Wikipedia Natural Language Processing Dashboard
SUMMARY
This project utilizes Natural language Processing techniques to explore Wikipedia as a search engine. Written in python and using plotly dash, this application allows users to explore Wikipedia with a Wikipedia API. Features include page suggestions, summary of page, page address, term frequency Analysis, and entity recognition analysis with visualization.
TAGS: Python, NLP, Wikipedia, plotly, dash, entity recognition, text mining, API, search engine, term frequency analysis.
Marketing Study Dashboard
SUMMARY
This Tableau dashboard was created to demonstrate the trending of a website after a new advertisement campaign was launched. The data was created from scratch in python, uploaded to AWS s3, and then connected to Tableau through AWS Athena. The dashboard demonstrates a real-world example of how a company may track marketing success with the use of testing and visuals for engagement variables like number of Users in a day, time spent engaging, ads viewed, pages viewed, and number of clicks. Initially the test results were calculated with an R script, but Tableau Public is not script friendly.
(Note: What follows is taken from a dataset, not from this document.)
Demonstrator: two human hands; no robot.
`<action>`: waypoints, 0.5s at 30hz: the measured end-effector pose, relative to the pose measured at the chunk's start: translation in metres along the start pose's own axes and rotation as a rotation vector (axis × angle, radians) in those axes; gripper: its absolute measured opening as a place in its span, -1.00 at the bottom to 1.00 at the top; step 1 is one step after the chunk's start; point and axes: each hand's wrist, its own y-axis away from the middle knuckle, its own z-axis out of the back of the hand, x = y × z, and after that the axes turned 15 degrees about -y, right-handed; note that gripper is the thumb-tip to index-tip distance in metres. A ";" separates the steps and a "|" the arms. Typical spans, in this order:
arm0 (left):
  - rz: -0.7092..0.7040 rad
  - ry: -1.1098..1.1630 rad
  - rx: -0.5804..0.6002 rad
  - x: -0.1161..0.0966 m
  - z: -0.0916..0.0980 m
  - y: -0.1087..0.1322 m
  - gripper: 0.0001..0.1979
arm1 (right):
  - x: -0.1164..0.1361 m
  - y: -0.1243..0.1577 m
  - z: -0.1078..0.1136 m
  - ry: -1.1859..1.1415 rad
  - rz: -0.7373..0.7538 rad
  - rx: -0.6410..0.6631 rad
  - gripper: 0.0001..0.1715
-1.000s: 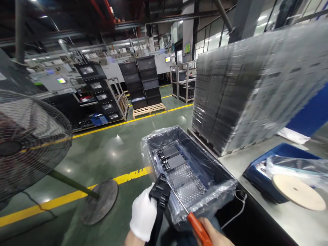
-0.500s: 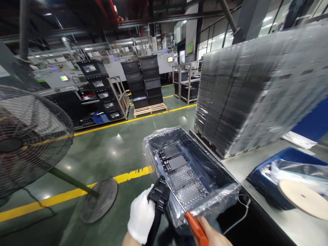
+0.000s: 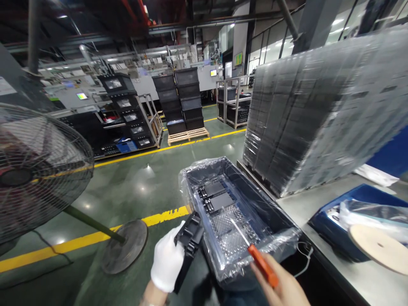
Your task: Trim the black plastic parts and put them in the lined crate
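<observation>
My left hand (image 3: 168,258), in a white glove, is closed on a black plastic part (image 3: 190,238) at the lower middle, left of the bin's near end. My right hand (image 3: 280,280), bare, grips the orange handle of a tool (image 3: 263,264). The tool's thin metal shaft points up and left over the bin, apart from the black part. A dark bin (image 3: 261,191) lined with clear plastic holds flat dark parts (image 3: 219,202) at its far left and bubbled clear packing (image 3: 234,236) nearer me.
A caged fan (image 3: 44,157) with a round base (image 3: 126,246) stands at left. Wrapped stacks (image 3: 306,110) rise at right. A blue bin (image 3: 334,229) and a pale disc (image 3: 381,246) lie on the right. Black crates (image 3: 188,91) stand on a pallet behind.
My left hand has moved slightly left and down with the black part, which has turned. My right hand has moved right and up, taking the tool's shaft away from the part.
</observation>
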 end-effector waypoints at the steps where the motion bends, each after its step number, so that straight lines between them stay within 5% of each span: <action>1: -0.057 -0.004 0.012 -0.002 0.003 -0.002 -0.64 | -0.003 -0.011 0.005 -0.011 0.010 -0.044 -0.49; 7: -0.455 -0.001 0.069 -0.040 0.004 -0.004 -0.63 | -0.019 -0.053 0.005 0.017 -0.049 -0.127 -0.64; 11: -0.643 -0.016 0.018 -0.065 -0.006 -0.005 -0.64 | 0.001 -0.035 0.016 -0.055 -0.085 -0.132 -0.65; 15: -0.810 0.050 -0.044 -0.094 -0.016 -0.009 -0.56 | 0.043 -0.007 0.054 -0.173 -0.078 -0.156 -0.55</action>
TAGS: Python, R, AWS S3, AWS Athena, TABLEAU, USER ENGAGEMENT, Trending, Linear Regression, and Hypothesis testing.
Budget Forecasting
SUMMARY
For this project I wanted to do A complete end-to-end process. I created the data from scratch in python, Uploaded to AWS s3, and then connected to Tableau through AWS Athena after querying a useable database. The dashboard demonstrates a real-world example of how a company may track and Forecast spending Given previous data. The Process can be viewed below. Even though the data I use is an extract, live data could be implemented in the same process for up to date information.
TAGS: Python, AWS S3, AWS Athena, TABLEAU, Budget Tracking, finance, Forecasting, Trending, Linear Regression.
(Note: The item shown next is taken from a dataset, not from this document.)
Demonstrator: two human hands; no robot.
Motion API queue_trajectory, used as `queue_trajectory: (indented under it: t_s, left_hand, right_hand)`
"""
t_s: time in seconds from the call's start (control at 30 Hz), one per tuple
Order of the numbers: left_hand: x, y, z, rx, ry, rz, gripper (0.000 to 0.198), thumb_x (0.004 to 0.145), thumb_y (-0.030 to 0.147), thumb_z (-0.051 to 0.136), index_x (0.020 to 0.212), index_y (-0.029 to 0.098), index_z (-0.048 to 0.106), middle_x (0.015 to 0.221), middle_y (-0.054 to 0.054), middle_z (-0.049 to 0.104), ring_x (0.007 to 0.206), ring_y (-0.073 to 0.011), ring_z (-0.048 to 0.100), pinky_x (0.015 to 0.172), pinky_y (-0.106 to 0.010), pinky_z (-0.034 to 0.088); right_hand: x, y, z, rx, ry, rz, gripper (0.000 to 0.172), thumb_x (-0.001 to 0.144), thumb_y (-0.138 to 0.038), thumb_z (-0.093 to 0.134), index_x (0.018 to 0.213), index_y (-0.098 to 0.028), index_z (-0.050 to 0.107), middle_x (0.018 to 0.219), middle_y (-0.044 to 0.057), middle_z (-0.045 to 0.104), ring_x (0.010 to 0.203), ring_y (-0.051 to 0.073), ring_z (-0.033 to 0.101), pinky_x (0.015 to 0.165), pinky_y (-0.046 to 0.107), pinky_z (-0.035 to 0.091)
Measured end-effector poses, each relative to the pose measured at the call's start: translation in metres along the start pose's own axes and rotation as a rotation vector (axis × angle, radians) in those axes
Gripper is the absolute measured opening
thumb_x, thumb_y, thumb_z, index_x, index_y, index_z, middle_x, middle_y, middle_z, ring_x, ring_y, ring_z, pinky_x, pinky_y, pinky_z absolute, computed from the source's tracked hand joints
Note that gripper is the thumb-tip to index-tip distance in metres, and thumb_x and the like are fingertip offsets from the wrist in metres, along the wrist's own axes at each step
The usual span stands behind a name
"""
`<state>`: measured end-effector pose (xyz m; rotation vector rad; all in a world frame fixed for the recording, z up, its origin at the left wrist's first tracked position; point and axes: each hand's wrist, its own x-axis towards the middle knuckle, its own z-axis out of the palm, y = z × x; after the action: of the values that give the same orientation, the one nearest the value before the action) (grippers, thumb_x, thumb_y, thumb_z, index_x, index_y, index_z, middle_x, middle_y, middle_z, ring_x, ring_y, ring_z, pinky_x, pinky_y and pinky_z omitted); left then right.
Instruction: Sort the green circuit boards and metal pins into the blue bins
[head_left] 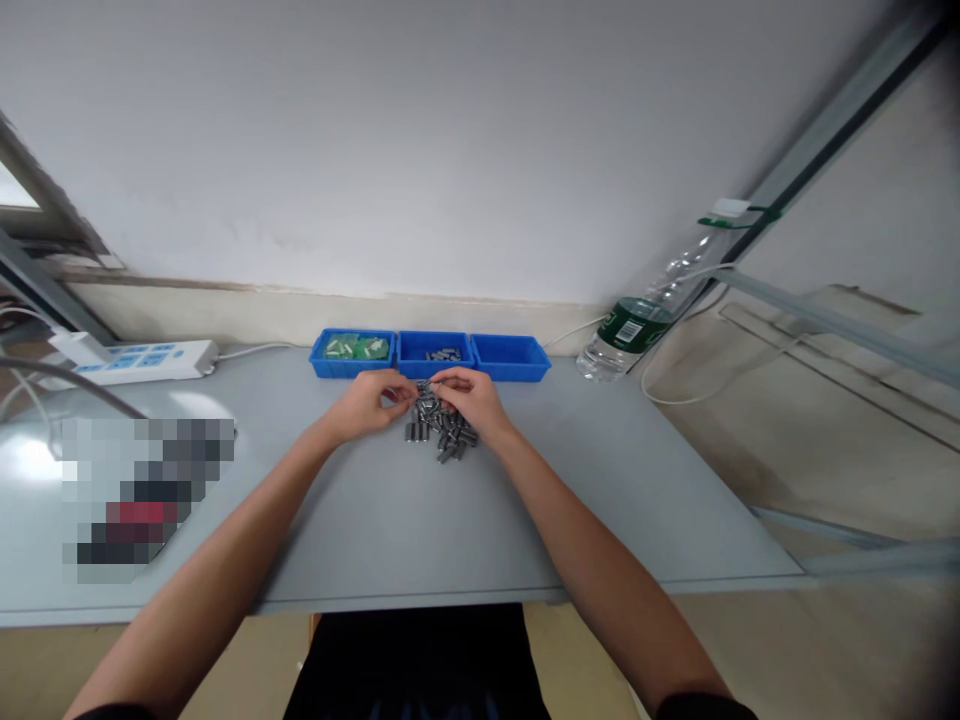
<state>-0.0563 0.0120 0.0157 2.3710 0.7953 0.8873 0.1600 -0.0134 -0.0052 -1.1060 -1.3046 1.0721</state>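
A loose heap of small grey metal pieces (452,432) lies on the grey table in front of the bins. At the heap's upper left is my left hand (373,403), its thumb and forefinger curled together; anything between them is too small to make out. My right hand (472,398) is over the heap's upper right, fingers pinched around something I cannot make out. Just behind both hands stands the middle blue bin (409,366), with several small metal pieces (444,355) inside. The left blue bin (319,365) holds green and whitish pieces (356,347).
A right blue bin (511,372) adjoins the middle one. The clear plastic bottle (626,330) leans at the back right by a metal frame. A white power strip (150,362) with cables is at the back left. One blurred-out object (154,495) lies on the left.
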Motion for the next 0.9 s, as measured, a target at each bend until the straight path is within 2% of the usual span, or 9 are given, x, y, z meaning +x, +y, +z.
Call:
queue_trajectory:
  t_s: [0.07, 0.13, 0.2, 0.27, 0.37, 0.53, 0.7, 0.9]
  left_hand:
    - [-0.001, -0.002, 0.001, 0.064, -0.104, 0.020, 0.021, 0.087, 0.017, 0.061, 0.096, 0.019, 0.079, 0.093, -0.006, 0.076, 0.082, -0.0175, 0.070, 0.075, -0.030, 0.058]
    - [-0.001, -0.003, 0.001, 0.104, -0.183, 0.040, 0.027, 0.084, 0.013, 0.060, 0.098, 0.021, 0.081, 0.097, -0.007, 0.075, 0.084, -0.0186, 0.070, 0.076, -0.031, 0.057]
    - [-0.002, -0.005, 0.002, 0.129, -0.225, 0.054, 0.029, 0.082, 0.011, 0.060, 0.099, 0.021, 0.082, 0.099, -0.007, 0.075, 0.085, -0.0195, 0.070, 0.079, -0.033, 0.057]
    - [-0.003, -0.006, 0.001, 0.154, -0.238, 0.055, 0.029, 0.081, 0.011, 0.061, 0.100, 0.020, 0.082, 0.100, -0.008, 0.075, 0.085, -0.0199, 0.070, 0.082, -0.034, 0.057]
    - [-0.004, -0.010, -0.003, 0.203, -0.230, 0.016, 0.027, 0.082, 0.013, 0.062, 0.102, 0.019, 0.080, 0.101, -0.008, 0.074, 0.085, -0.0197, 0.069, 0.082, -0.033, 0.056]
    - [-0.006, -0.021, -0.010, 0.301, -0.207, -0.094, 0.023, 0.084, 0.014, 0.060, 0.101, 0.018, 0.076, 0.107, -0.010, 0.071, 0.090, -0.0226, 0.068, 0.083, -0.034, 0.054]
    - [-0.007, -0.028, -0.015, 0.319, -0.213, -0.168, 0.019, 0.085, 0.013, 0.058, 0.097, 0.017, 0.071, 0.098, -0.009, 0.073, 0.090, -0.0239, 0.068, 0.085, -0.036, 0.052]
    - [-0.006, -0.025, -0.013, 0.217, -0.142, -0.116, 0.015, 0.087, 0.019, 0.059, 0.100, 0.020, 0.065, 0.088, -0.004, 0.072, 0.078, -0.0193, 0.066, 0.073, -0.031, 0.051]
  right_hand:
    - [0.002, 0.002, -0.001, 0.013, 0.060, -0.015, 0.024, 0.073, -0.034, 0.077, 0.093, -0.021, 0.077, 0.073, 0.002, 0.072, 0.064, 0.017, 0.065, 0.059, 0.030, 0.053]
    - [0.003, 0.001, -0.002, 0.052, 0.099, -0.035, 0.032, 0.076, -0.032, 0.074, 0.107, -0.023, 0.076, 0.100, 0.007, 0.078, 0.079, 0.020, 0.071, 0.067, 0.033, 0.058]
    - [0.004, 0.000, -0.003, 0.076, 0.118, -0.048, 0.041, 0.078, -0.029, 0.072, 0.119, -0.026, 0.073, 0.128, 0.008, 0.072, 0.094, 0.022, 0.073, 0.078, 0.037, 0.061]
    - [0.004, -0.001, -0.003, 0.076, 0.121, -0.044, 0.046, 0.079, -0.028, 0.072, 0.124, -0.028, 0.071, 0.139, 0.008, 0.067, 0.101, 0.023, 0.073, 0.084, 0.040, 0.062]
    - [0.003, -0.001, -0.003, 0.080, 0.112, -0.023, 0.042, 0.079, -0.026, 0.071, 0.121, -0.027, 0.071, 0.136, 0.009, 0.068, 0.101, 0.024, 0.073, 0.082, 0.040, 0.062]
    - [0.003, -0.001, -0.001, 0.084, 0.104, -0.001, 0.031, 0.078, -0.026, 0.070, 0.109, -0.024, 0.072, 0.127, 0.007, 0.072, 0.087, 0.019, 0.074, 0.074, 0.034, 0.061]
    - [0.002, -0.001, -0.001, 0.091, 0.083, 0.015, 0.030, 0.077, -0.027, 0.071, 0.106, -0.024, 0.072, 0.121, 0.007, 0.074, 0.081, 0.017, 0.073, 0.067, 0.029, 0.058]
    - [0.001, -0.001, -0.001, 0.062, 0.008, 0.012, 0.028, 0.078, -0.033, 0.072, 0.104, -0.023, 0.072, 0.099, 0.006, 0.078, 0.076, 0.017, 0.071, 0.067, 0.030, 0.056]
Hospital Patient FLOW DASHBOARD
SUMMARY
As in any industry, some aspects of production need to be rounded out for better product flow. For a hospital a lot of revenue comes from patient turnaround and the ability to see as many patients as possible. For example, you need to get a patient out of the ER and into a inpatient room. if the rooms are not available then the ER becomes backed up and ultimately reduces the amount of patients seen by a physician.
The issue we faced was that too many patients were leaving at the same time and there was not enough staff to clean the sudden abundance of dirty rooms. The goal of this project was to reduce wait times and to better understand patient flow. I charted the areas and times of patients departure to help reduce these times.
The Tableau dashboard is based off of a similar visual I used at the start of the project. It highlights hours and floors that experienced an unusually high amount of discharges at once. This helped the nurse supervisor coordinate and plan patient discharges better. The Result was reduced strain on staff, wait times in the ER, and increased Revenue to the hospital.
TAGS: Microsoft EXCEL, Tableau, and production flow.
out-of-state Moving Tool
SUMMARY
I wanted to build the perfect tool for examining states as a whole and get the most insight as to which areas are a good fit for me. I could not find the perfect data set that fit my needs for this project, so I decided to build it myself from scratch using several sources via web scraping and API. You can explore the map to adjust variables and set ranges you feel comfortable with, resulting in the highlighted states that are the best fit for you. Project Features Tableau dashboard, shiny application, and a write-up of cleaning and analyzing the data. The project write-up can be viewed below.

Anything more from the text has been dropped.